_WHAT THE TASK ASKS_: Your answer is to be the count alone: the number of lines in the data below where "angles" appears.

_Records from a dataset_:
# # #

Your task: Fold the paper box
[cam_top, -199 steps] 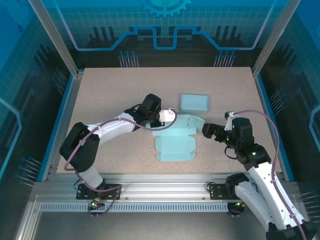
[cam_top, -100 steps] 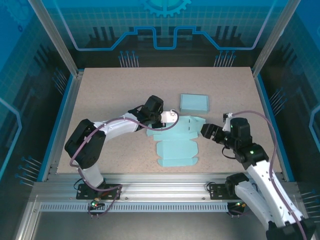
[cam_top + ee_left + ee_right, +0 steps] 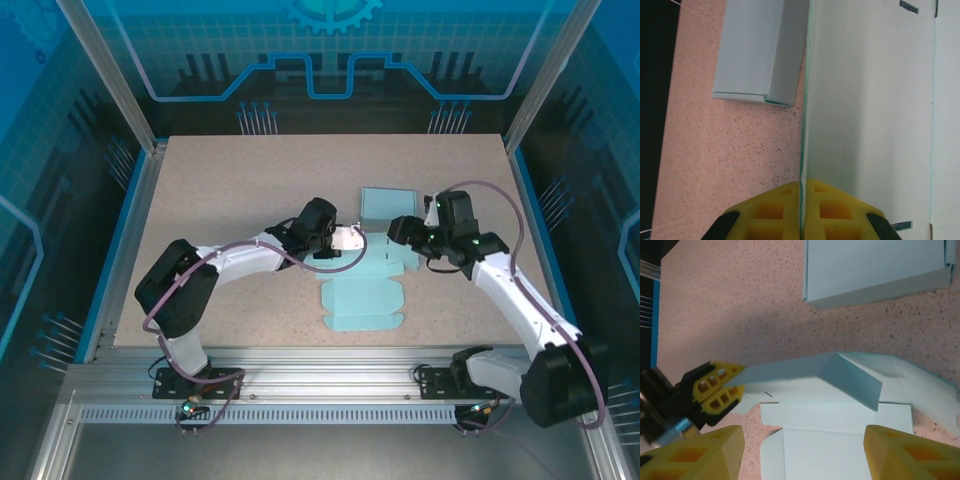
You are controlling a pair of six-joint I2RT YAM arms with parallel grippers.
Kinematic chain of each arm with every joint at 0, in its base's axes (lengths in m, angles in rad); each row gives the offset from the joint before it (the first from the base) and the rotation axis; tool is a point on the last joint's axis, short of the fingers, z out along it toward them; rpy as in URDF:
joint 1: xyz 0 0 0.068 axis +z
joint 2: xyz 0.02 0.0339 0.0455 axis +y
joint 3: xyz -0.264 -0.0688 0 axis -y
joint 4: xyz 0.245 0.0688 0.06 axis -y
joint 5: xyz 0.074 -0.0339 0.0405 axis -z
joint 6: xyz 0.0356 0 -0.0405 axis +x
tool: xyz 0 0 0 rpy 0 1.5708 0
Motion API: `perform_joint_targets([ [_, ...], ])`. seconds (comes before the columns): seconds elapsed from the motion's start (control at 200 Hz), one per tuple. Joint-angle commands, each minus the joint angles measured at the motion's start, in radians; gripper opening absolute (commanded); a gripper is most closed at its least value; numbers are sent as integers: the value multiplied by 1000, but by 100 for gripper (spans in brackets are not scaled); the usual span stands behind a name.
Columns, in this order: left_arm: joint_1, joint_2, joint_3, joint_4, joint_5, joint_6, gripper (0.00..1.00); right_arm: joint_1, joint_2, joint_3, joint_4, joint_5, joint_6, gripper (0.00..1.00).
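Paper box [image 3: 362, 295] lies as a flat cut sheet in the lower middle of the counter [image 3: 230, 190]. The left hand [image 3: 350, 238] is clamped on its upper-left flap, lifting that panel off the surface. The right hand [image 3: 400, 228] hovers at the upper-right flaps, fingers spread, gripping nothing. The step looks like raising the first wall; next the right hand should close on the lifted panel near its crease. One sheet, one finished box [image 3: 388, 205], two hands.

A speckled beige table [image 3: 230, 190] carries 1 closed pale-blue box [image 3: 388, 206], lying flat toward the far side. A blue strip [image 3: 128, 225] edges the table's left side. Aluminium rails [image 3: 300, 385] run along the near edge, and blue printed panels [image 3: 330, 40] stand behind.
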Motion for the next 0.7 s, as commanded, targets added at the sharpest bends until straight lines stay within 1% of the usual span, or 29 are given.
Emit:
perform_joint_targets([
  [0.0, -17, 0, -46, 133, -58, 35, 4, -19, 47, 45, 10, 22, -21, 64],
  [0.06, -24, -5, -65, 177, -67, 47, 4, -29, 73, 50, 31, 13, -20, 64],
  [0.185, -34, -1, -76, 193, -84, 59, 4, -46, 126, 60, 59, -1, -17, 63],
  [0.265, -40, 11, -87, 234, -112, 66, 4, -51, 161, 53, 80, -17, 0, 63],
  [0.42, -52, 33, -103, 312, -167, 83, 5, -52, 204, 9, 178, -69, 45, 63],
  [0.55, -66, 39, -130, 384, -187, 99, 5, -52, 241, 1, 240, -93, 77, 62],
  [0.64, -69, 42, -145, 424, -185, 92, 5, -52, 279, 9, 272, -125, 92, 58],
  [0.695, -71, 48, -146, 429, -187, 89, 5, -52, 299, 10, 304, -157, 106, 54],
])
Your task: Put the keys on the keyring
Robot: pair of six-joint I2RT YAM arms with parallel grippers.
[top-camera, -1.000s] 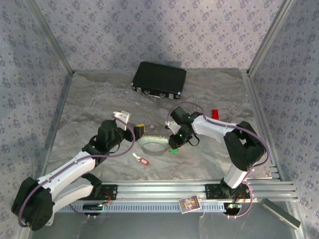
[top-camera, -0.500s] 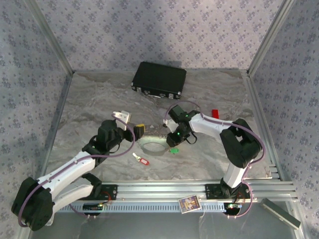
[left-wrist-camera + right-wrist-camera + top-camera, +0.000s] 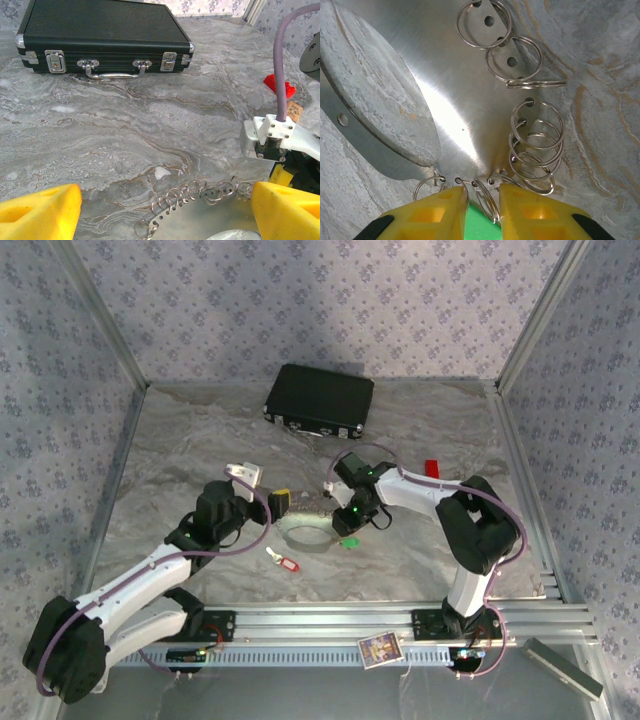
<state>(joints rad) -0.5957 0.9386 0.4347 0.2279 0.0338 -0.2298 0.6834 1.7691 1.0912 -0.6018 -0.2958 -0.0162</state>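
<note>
Right fingers [image 3: 440, 212] narrower — green-tagged key [image 3: 481, 227] between

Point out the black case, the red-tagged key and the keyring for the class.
black case [image 3: 320, 398], top external view: middle of its lid.
red-tagged key [image 3: 289, 563], top external view: its red tag.
keyring [image 3: 452, 95], right wrist view: its shiny flat band.

Case [image 3: 319, 400] far-centre on worktop [image 3: 190, 440]. Keyring [image 3: 308, 533] before it; one key [image 3: 348, 542] just right of it, other key [image 3: 284, 561] on my near side.
</note>
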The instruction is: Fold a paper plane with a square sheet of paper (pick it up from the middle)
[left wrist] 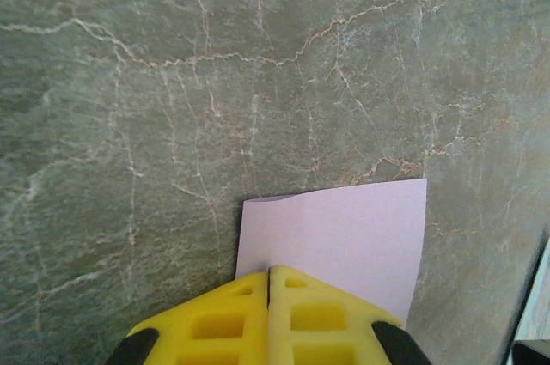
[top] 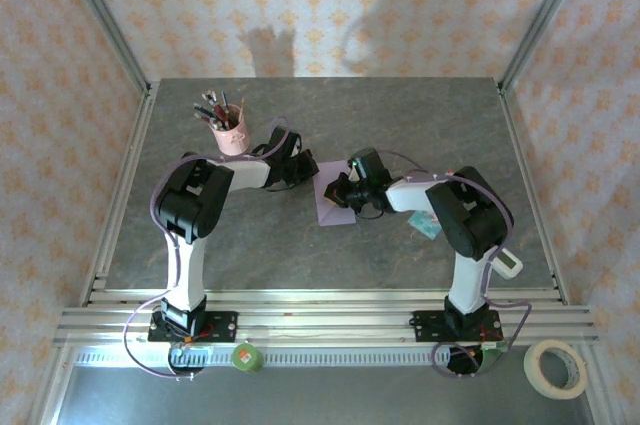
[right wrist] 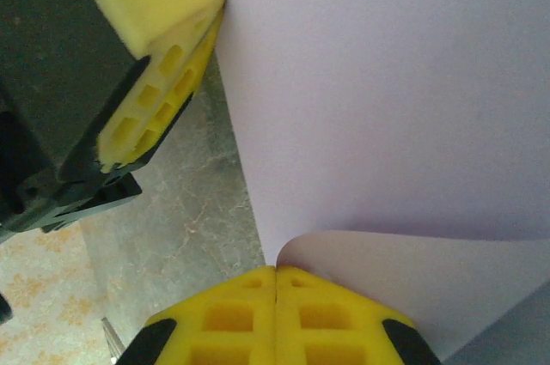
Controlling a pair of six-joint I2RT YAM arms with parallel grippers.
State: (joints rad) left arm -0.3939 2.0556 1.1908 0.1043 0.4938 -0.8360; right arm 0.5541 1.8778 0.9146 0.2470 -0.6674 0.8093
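Robot test cell, lab-type setting, not domestic. Grey marble-pattern table (top: 400, 105) was enclosed by aluminium profile posts (top: 100, 15) at its corners. Printed patterned backdrop panels (top: 330, 5) stood behind and beside table. Two arm bases (top: 185, 325) were bolted to slotted rail (top: 330, 315) along table's near edge. Tape roll (top: 556, 367) lay beyond that edge.
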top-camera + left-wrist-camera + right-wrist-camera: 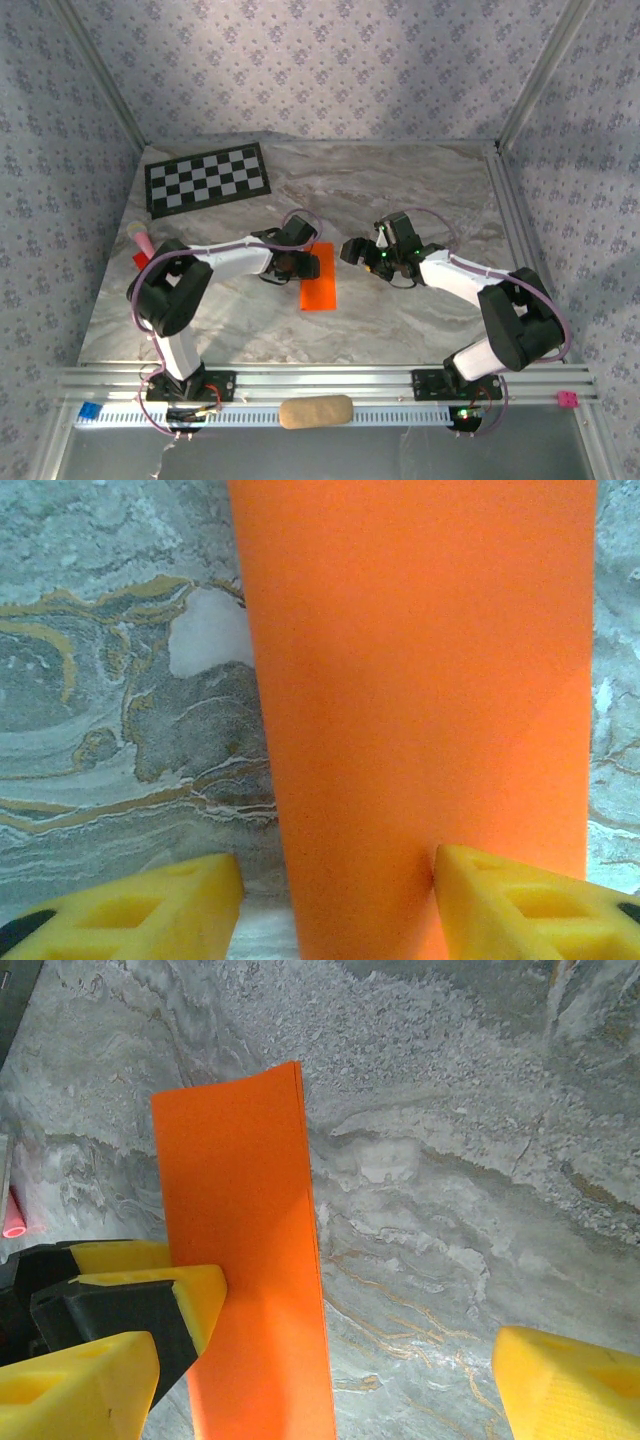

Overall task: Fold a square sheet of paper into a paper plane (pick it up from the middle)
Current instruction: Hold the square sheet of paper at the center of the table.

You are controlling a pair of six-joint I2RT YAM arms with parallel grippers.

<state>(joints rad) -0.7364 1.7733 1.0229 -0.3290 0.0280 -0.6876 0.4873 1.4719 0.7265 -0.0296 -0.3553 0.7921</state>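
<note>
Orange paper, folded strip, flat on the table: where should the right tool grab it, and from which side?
Likely mid-length on the long edge nearest the right tool. The paper lies flat as a doubled strip, so come low from its right and slide one finger under. The left tool sits at the opposite long edge.

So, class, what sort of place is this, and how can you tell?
Probably a robot lab cell: two arms bolted to a metal rail, a checkerboard sheet on the table, patterned walls closing it in.
</note>
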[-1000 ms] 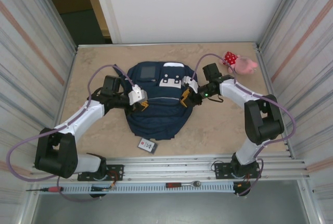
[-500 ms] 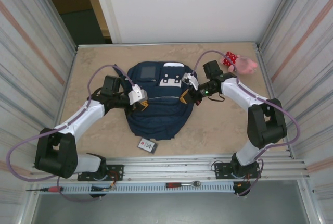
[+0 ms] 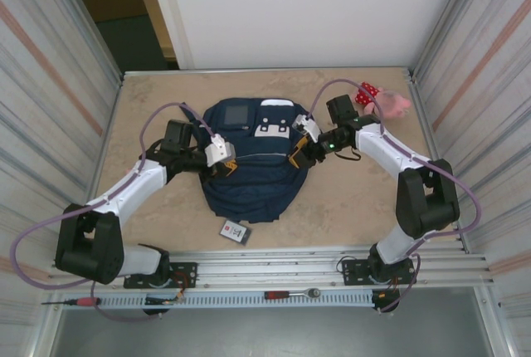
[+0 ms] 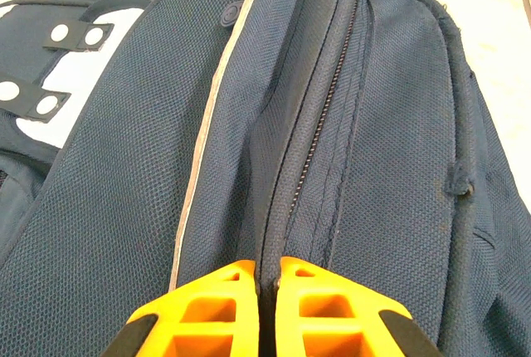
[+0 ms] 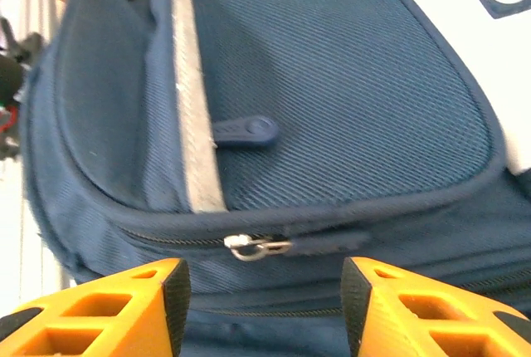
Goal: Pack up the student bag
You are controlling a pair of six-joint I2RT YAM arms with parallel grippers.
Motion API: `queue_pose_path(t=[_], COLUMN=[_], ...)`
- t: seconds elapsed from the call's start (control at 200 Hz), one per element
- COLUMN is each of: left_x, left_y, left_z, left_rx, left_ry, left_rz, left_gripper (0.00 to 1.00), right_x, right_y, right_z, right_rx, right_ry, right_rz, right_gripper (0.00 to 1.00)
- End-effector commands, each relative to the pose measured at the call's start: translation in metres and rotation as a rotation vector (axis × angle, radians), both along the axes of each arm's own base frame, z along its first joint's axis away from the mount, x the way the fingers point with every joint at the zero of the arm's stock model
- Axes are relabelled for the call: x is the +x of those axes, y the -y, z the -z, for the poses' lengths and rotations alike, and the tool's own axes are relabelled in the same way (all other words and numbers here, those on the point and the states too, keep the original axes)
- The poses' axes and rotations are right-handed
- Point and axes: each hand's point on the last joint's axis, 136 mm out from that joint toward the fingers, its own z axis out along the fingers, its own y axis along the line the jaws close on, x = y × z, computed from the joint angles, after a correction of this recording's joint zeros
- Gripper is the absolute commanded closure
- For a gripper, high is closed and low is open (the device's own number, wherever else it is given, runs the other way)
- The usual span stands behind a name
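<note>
The student bag (image 3: 249, 166), a navy backpack with a white patch, lies flat in the middle of the table. My left gripper (image 3: 230, 166) is at its left side, shut (image 4: 267, 270) on a ridge of the bag's fabric beside a zipper line (image 4: 319, 124). My right gripper (image 3: 296, 154) is at the bag's right side and stands open (image 5: 265, 290). A silver zipper slider (image 5: 253, 246) sits on the bag's edge just beyond the gap between its orange fingers (image 5: 116, 307), untouched. A blue pull tab (image 5: 249, 132) lies on the pocket above it.
A pink plush toy (image 3: 383, 101) in a red dotted dress lies at the far right behind the right arm. A small card (image 3: 235, 231) rests on the table in front of the bag. Corrugated walls close in on both sides. Tools (image 3: 292, 294) lie on the near rail.
The right gripper has opened and its wrist has shifted slightly toward the far right. The left arm and the bag have stayed put.
</note>
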Motion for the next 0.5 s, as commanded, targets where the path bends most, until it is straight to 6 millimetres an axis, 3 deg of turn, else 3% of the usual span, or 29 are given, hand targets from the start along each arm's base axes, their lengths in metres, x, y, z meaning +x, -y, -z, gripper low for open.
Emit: queue_pose_path(t=[0.0,0.185,0.346,0.496], left_x=[0.004,0.004,0.003,-0.004], left_y=[0.009,0.008,0.014,0.028], left_z=[-0.031,-0.029,-0.025,-0.028], left_rx=[-0.087,-0.074,-0.007,0.034], left_ry=[0.077,0.073,0.069,0.054], left_rz=[0.027,0.019,0.016,0.037], left_gripper=[0.98,0.89,0.67,0.44], right_x=[0.005,0.006,0.002,0.003], right_y=[0.0,-0.021,-0.033,-0.035], right_z=[0.013,0.003,-0.004,-0.009], right_rx=[-0.047,0.019,0.044,0.055], right_ry=[0.106,0.15,0.159,0.152], right_rz=[-0.066,-0.111,-0.122,-0.09], right_gripper=[0.47,0.5,0.63,0.65])
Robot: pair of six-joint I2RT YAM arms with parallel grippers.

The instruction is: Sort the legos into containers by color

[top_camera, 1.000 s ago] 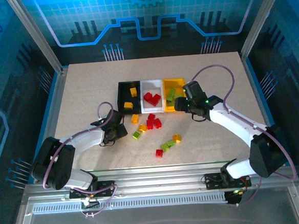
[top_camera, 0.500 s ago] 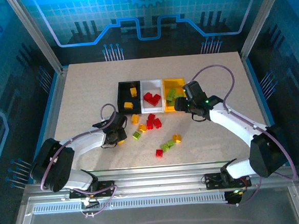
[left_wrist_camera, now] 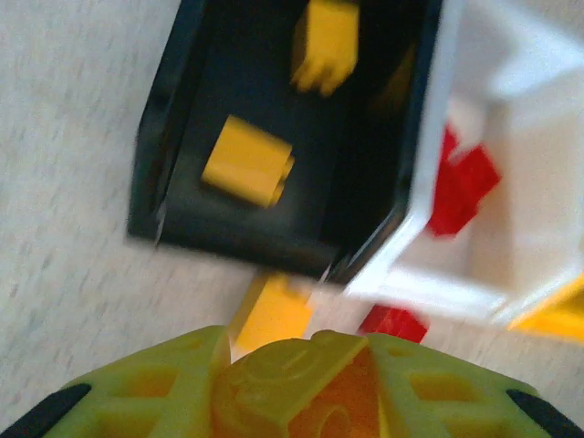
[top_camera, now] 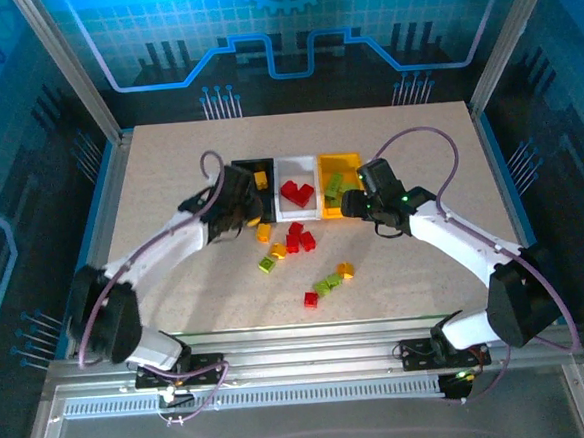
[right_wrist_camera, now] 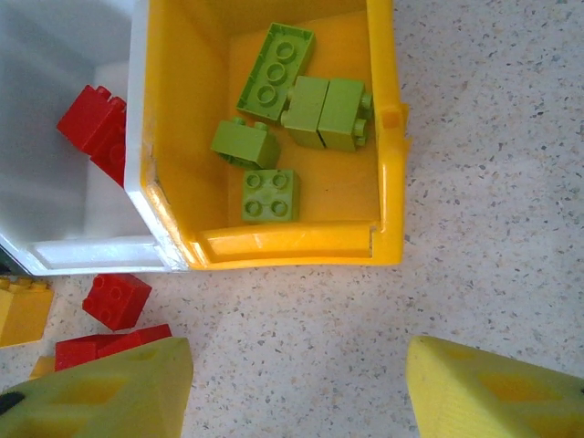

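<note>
Between the lime-green plastic fingers (left_wrist_camera: 173,388) of the left gripper (left_wrist_camera: 297,363) sits a small orange-yellow plastic brick (left_wrist_camera: 274,397), with the jaws closed down onto it from both sides. Just ahead of those fingers stands the open-topped black rectangular plastic bin (left_wrist_camera: 365,164), with two more orange-yellow bricks (left_wrist_camera: 246,172) on its floor. Against its right wall stands the white rectangular plastic bin (left_wrist_camera: 429,294), which holds red plastic bricks (left_wrist_camera: 461,182). Right in front of the fingertips, outside the bins, a loose yellow brick (left_wrist_camera: 274,310) and a loose red brick (left_wrist_camera: 394,321) lie on the speckled beige tabletop (left_wrist_camera: 64,228).

The right gripper (right_wrist_camera: 297,365) hangs with its own two fingers (right_wrist_camera: 100,392) spread well apart and nothing between them. Straight ahead of them is the yellow rectangular plastic bin (right_wrist_camera: 388,164), with four lime-green plastic bricks (right_wrist_camera: 269,196) inside. Just beside the left finger lie two loose red pieces (right_wrist_camera: 117,299). In the overhead view, other scattered bricks (top_camera: 327,283) in red, green and yellow lie on the table nearer the arm bases than either gripper.
</note>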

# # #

_ANSWER TO THIS TASK_: 3